▶ DATA:
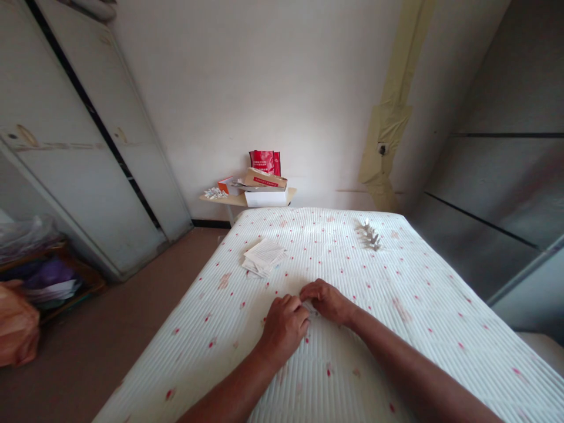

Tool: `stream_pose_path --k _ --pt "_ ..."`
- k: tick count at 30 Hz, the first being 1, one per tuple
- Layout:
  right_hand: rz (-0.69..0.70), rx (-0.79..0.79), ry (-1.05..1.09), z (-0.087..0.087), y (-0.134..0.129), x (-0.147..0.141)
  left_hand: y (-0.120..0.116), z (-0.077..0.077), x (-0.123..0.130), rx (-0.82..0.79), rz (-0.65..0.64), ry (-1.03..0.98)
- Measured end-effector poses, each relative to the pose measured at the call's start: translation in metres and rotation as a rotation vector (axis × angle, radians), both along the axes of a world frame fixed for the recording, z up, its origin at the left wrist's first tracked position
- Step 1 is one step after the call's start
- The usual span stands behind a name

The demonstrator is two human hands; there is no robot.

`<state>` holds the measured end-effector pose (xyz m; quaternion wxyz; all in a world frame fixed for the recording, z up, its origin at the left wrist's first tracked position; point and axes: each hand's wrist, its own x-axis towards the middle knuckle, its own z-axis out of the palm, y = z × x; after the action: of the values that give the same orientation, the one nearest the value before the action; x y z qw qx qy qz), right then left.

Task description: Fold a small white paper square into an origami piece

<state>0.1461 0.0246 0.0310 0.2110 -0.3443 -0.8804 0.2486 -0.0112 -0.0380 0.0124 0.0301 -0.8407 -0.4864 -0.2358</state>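
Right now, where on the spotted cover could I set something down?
The spotted cover looks bare between the papers and the greyish pieces, left of the left forearm, and right of the right forearm. It is crowded mid-cover, where the left hand and right hand meet, and on the small table by the wall, under boxes and a red bag.

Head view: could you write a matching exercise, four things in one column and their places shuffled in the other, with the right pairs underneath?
1. Loose stack of cream papers
2. Red bag with white lettering
3. Cluster of small grey-white pieces
4. White wall socket

A. Amid the yellow tape
B. On the white quilted cover, far right part
C. Behind the brown cardboard box
D. On the cover, beyond the left hand

Pairs: 1-D, 2-C, 3-B, 4-A
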Motion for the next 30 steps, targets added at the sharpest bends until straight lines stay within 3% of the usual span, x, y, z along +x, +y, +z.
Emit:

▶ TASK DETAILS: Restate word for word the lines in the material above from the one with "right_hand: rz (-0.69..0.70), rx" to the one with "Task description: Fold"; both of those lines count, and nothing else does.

▶ YOUR SOLUTION:
  right_hand: rz (-0.69..0.70), rx (-0.79..0.79), ry (-1.05..1.09), z (-0.087..0.087), y (-0.134..0.129), x (-0.147..0.141)
  left_hand: y (-0.120..0.116), z (-0.077..0.077), x (-0.123..0.130), rx (-0.82..0.79), rz (-0.65..0.64), ry (-1.03..0.98)
- Measured end-effector poses, each relative to the pose measured at the call's start: translation in metres and rotation as a rotation vector (axis × angle, radians), both along the axes of a world frame fixed for the recording, z up, its origin at the left wrist's first tracked position
- Step 1 is one step after the call's start
- The usual span stands behind a name

The demonstrator is two human hands; there is no robot.

`<state>` holds the measured end-effector pose (xyz m; quaternion wxyz; all in a world frame fixed for the recording, z up, its origin at the left wrist's first tracked position; point and axes: each hand's wrist, its own x-axis towards the middle knuckle, its own z-axis out of the palm, y = z × x; after the action: of the values that give the same orientation, the one nearest the value before the action; x y z qw qx qy qz), right then left.

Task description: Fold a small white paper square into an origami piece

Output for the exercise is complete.